Authors: Alan Davidson / Rosemary Sgroi

Notes

  • 1. C142/153/6.
  • 2. Recs. Bucks. viii. 362-3
  • 3. GI Admiss.
  • 4. W.D. Bayley, House of D’Oyly, 26; Vis. Oxon. (Harl. Soc. v), 226.
  • 5. C142/180/1.
  • 6. C142/400/71.
  • 7. SP12/121, f. 25; C193/13/1.
  • 8. List of Sheriffs comp. A. Hughes (PRO, L. and I. ix), 109.
  • 9. CSP Dom. 1595-7, p. 297; SP14/33, f. 4.
  • 10. C181/1, f. 85v; 181/2, f. 169.
  • 11. C181/2, f. 34.
  • 12. SP14/31/1; C212/22/20, 21.
  • 13. REQ 2/269/92.
  • 14. T. Rymer, Foedera, vii. pt. 2, p. 165; SP14/43/107.
  • 15. E403/2733, f. 14.
  • 16. C181/2, f. 233.
  • 17. Bayley, 23, 24, 26; VCH Oxon. vii. 10.

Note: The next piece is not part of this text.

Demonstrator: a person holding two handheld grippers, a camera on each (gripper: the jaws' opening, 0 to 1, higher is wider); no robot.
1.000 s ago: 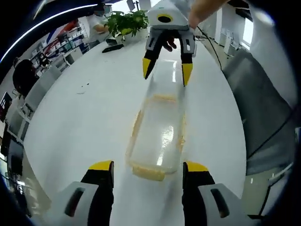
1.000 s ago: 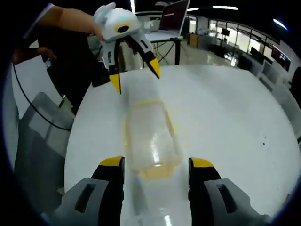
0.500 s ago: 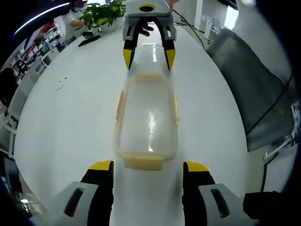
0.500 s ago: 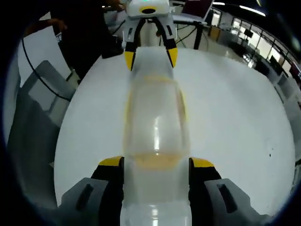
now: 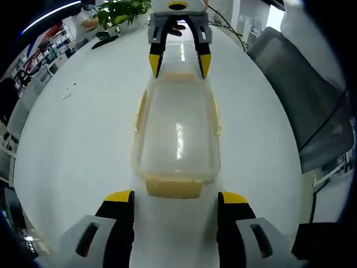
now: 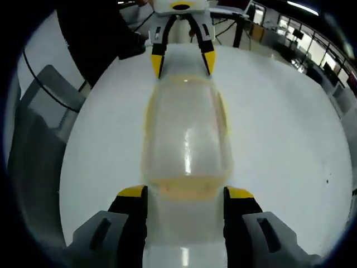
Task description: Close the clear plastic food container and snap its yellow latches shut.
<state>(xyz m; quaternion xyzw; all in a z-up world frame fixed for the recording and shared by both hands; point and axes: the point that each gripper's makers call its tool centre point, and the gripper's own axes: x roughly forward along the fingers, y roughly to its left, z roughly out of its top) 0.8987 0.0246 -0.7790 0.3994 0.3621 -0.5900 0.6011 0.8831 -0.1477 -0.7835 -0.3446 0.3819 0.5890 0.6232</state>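
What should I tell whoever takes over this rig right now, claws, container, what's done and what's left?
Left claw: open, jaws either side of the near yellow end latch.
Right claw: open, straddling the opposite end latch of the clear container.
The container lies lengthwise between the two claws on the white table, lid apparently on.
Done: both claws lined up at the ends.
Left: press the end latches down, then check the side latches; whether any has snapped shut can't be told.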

  • 18. VCH Bucks. iii. 49, 102.
  • 19. HMC Hatfield, vii. 304.
  • 20. VCH Oxon. vii. 91; W. Durham, Life and Death of Robert Harris (1660), p. 9.
  • 21. CJ, i. 231a, 241b, 252b.
  • 22. Ibid. 278b, 284a.
  • 23. Ibid. 372b.
  • 24. Ibid. 375a.
  • 25. Ibid. 394b, 397b, 446a.
  • 26. Ibid. 451a.
  • 27. REQ 2/269/92; APC, 1616-17, p. 95; M.S. Gretton, Oxon. JPs in Seventeenth Cent. (Oxf. Rec. Soc. xvi), lxx-lxxi.
  • 28. C142/400/71; VCH Oxon. vii. 10, 87.